Please reproduce the data exactly and omit the pictures.
* * * * *
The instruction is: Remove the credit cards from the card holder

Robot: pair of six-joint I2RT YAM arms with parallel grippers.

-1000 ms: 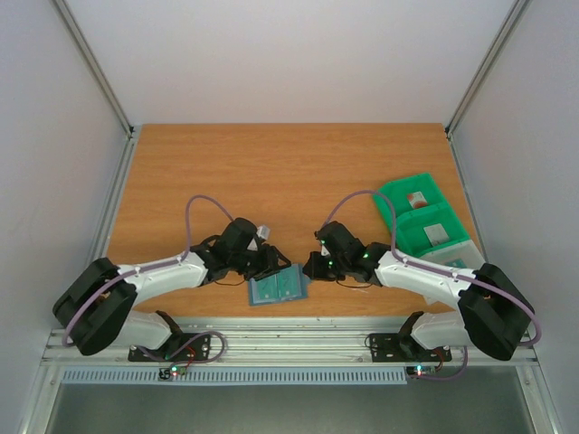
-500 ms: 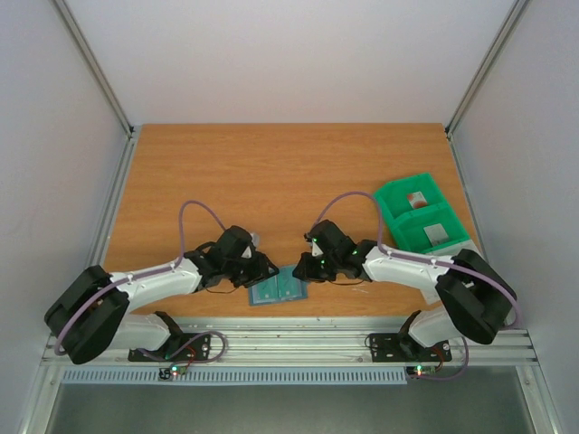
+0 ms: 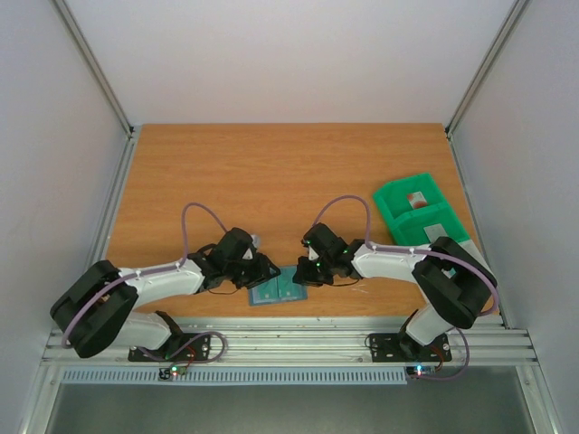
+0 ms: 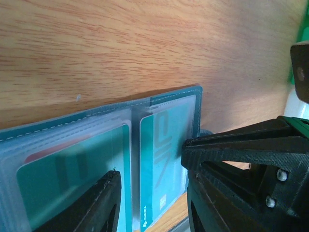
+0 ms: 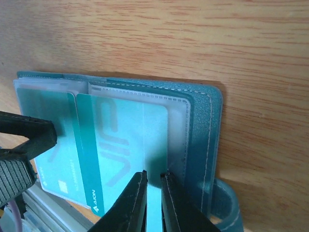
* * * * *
EXERCISE SOLUTION:
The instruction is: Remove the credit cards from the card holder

Robot: pair of six-joint I2RT YAM arms with parallel grippers.

-1000 ms: 
-500 ms: 
+0 ms: 
+0 ms: 
+0 ms: 

Now the exercise is complete.